JP4147441B2 - Compound semiconductor device - Google Patents

Description

[0001]
BACKGROUND OF THE INVENTION
The present invention relates to a compound semiconductor device, and more particularly to a compound semiconductor device characterized by a combination of metal materials for forming a non-alloy electrode having low contact resistance and excellent thermal stability using a lift-off method. is there.
[0002]
[Prior art]
In recent years, high-frequency compound semiconductor devices such as GaAs field effect transistors or HEMTs (High Electron Mobility Transistors), polarization devices, etc. are used as semiconductor devices for constructing communication systems in order to meet demands for high-speed or large-capacity communication. A compound optical semiconductor device such as an independent semiconductor laser or a PIN photodiode is used.
[0003]
As an electrode formed in such a compound semiconductor device, an alloy electrode such as an AuGe / Ni / Au electrode or a Ti / Al electrode, or a non-alloy electrode such as a Ti / Pt / Au electrode is used.
[0004]
Among these, alloy electrodes such as AuGe / Ni / Au electrodes and Ti / Al electrodes are mainly used as ohmic electrodes, and after forming a metal layer to be an electrode on the semiconductor layer, heat treatment is applied to the semiconductor and An electrode is formed by reacting with a metal and alloying (alloying) it.
[0005]
Therefore, the reaction between the metal constituting the electrode such as Au and Ti and the underlying semiconductor layer such as InGaAs proceeds excessively due to heat applied in the wiring formation process after the electrode formation, etc., and the metal-semiconductor intermediate compound having high resistance There is a problem in thermal stability such that the contact resistance value increases or hillocks appear on the surface of the electrode due to thermal stress and the surface shape becomes rough.
[0006]
On the other hand, non-alloy electrodes such as Ti / Pt / Au electrodes are used as ohmic electrodes and Schottky electrodes. However, since the Ti layer constituting the contact portion with the underlying semiconductor layer is a refractory metal, The film deposition process is a high-speed film deposition process. Therefore, it is difficult to control the film thickness when forming a thin film, and it is necessary to set the film thickness to 5 nm or more in order to ensure uniformity as an electrode.
[0007]
However, when a Ti layer having a thickness of 5 nm or more is formed on a semiconductor layer having high reactivity with a metal such as InGaAs or InAlAs, an intermediate compound between Ti and the semiconductor by heat applied in a wiring forming process after electrode formation There is a problem in thermal stability, such as a reaction in which the contact resistance is increased, the contact resistance value is increased, or the height of the Schottky barrier is changed.
[0008]
In order to solve such a problem of thermal stability, it has been proposed to use a non-alloy electrode using W having a low reactivity with a semiconductor or a W compound such as WSi or WSiN. A conventional process for forming a non-alloy electrode using a W-based material will be described with reference to FIG. 4 (refer to Japanese Patent Laid-Open No. 2-234442 if necessary).

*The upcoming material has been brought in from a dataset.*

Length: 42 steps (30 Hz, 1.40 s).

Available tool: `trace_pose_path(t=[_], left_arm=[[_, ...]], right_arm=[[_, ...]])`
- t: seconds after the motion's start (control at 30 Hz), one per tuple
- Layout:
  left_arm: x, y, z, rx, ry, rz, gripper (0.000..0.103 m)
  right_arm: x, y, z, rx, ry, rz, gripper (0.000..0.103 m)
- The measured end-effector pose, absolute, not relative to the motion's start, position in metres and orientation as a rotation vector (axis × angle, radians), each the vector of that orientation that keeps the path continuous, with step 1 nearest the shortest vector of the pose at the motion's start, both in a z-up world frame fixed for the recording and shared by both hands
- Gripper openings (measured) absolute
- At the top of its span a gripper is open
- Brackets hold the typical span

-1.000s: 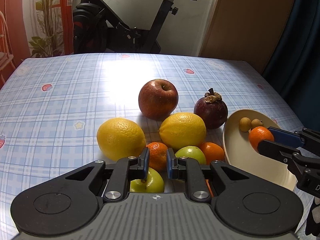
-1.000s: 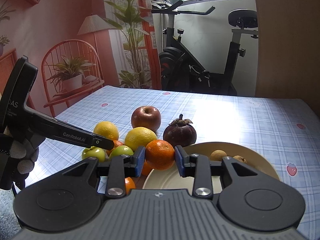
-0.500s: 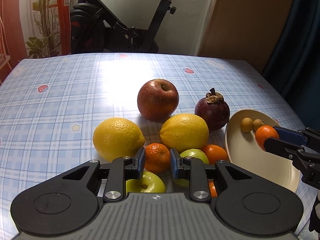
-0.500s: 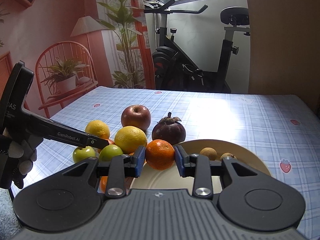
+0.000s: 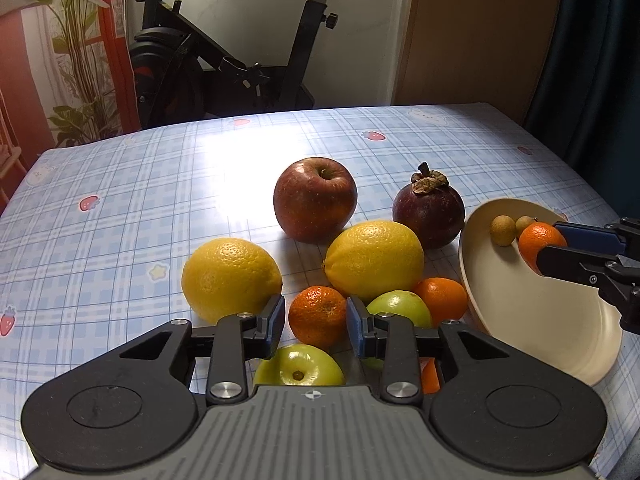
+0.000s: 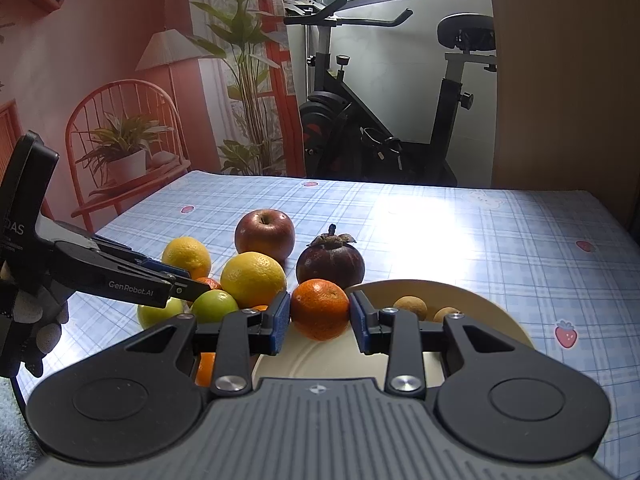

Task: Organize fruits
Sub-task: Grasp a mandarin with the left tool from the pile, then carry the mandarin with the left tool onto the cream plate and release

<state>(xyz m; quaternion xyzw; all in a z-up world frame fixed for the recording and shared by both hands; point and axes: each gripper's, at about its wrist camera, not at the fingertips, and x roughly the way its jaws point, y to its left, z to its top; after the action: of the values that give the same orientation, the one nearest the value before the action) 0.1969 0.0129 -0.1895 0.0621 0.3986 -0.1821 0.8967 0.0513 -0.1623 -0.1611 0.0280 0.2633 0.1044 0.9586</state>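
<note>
1. Your bench [image 5: 120, 184] wears a blue checked cloth with small strawberry prints; an exercise bike [image 6: 384, 128] and a leafy plant [image 6: 244, 64] stand behind it.
2. Your left gripper [image 5: 315, 326] has just been opening its fingers; they now stand a little spread with a small mandarin [image 5: 318, 316] showing in the gap beyond the blue pads. The pads do not press on it.
3. Below those fingers lies a green apple [image 5: 298, 366]; just right of the right finger sits a second green apple [image 5: 400, 306], with another orange [image 5: 442, 298] beside it.
4. Ahead of the left fingers, two lemons [image 5: 231, 278] [image 5: 374, 264] flank the mandarin; farther on stand a red apple [image 5: 315, 198] and a dark mangosteen [image 5: 429, 214].
5. Your right gripper [image 6: 320, 317] has its fingers pinching an orange [image 6: 320, 308] above the near part of a cream plate [image 6: 496, 320].
6. Two small brown fruits [image 6: 410, 306] [image 6: 446, 314] lie on the plate just beyond the right finger.
</note>
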Motion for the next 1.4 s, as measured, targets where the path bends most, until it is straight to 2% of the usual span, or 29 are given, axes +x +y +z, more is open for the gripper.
trace_pose_path(t=[1.03, 1.13, 1.2, 1.4], left_arm=[[0.218, 0.032, -0.204, -0.104, 0.912, -0.428, 0.043], [0.218, 0.033, -0.205, -0.11, 0.913, -0.431, 0.042], [0.218, 0.034, -0.205, -0.124, 0.91, -0.442, 0.037], [0.208, 0.034, -0.199, -0.105, 0.872, -0.416, 0.036]], right_arm=[[0.054, -0.168, -0.165, 0.065, 0.548, 0.188, 0.035], [0.055, -0.169, -0.166, 0.066, 0.552, 0.185, 0.035], [0.054, -0.168, -0.166, 0.065, 0.553, 0.185, 0.035], [0.055, -0.168, -0.166, 0.063, 0.553, 0.184, 0.035]])
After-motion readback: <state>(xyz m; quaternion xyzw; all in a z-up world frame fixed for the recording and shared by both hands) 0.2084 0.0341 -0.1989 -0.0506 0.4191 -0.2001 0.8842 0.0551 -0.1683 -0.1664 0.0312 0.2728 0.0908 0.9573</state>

FIG. 4 is an explanatory view of a manufacturing process of a conventional GaAs field effect transistor, and a non-alloy electrode using a W-based material is used as a Schottky barrier gate electrode of the GaAs field effect transistor.
[0009]
4A. First, an undoped GaAs layer 32 having a thickness of 0.5 μm and a thickness of 2 × 10 ¹⁸ cm are formed on a semi-insulating GaAs substrate 31 by using MBE (Molecular Beam Epitaxy) method. The n-type GaAs layer 32 having an impurity concentration of ⁻³ is grown sequentially. Next, after depositing the WSi layer 34 using the sputtering method, the LaB ₆ layer 35 having a high melting point for relieving stress is deposited using the vapor deposition method, and then again the W layer 36 using the sputtering method. Then, a resist is applied on the entire surface, and exposed and developed to form a resist pattern 37 having a shape corresponding to the gate electrode.
[0010]
Next, referring to FIG. 4B, using the resist pattern 37 as a mask, the W layer 36 is selectively etched by performing dry etching using CF ₄ , and then the LaB ₆ layer is formed by ion milling using Ar ions. 35 is selectively removed, and dry etching is performed again with an etching gas 38 using CF ₄ to selectively etch the WSi layer 34 to form a non-alloy Schottky barrier gate electrode.
[0011]
4C. Next, after removing the resist pattern 37, an ohmic electrode made of Ni / Au / Ge is selectively formed on both sides of the gate electrode to form a source electrode 39 and a drain electrode 40, whereby GaAs The basic structure of the field effect transistor is completed.
[0012]
[Problems to be solved by the invention]
However, in the above-described electrode patterning process, it is difficult to form a fine pattern with good processability because the dry etching method and the ion milling method are used, and in the dry etching process or the ion milling process. Since particles such as ions strike the surface of the semiconductor layer, there is a problem that the semiconductor layer is damaged.
[0013]
In order to solve such a problem, a lift-off method may be used. However, when a W-based electrode material is used, the W-based material has a high melting point and a low vapor pressure, so that vapor deposition by resistance heating or electron beam heating is performed. An electrode cannot be formed by this method, and it is necessary to deposit an electrode film using a sputtering method as described above. When the sputtering method is used, there is a problem that the lift-off method cannot be used because the resist is modified by heat during sputtering and cannot be removed by a normal resist removing solution.
[0014]
In addition, refractory metals such as W and WSiN are highly stressed metals, and a large stress is applied to the interface between the electrode and the semiconductor layer. This stress may affect the reliability of the semiconductor element. There is a problem that the electrode is easily peeled off.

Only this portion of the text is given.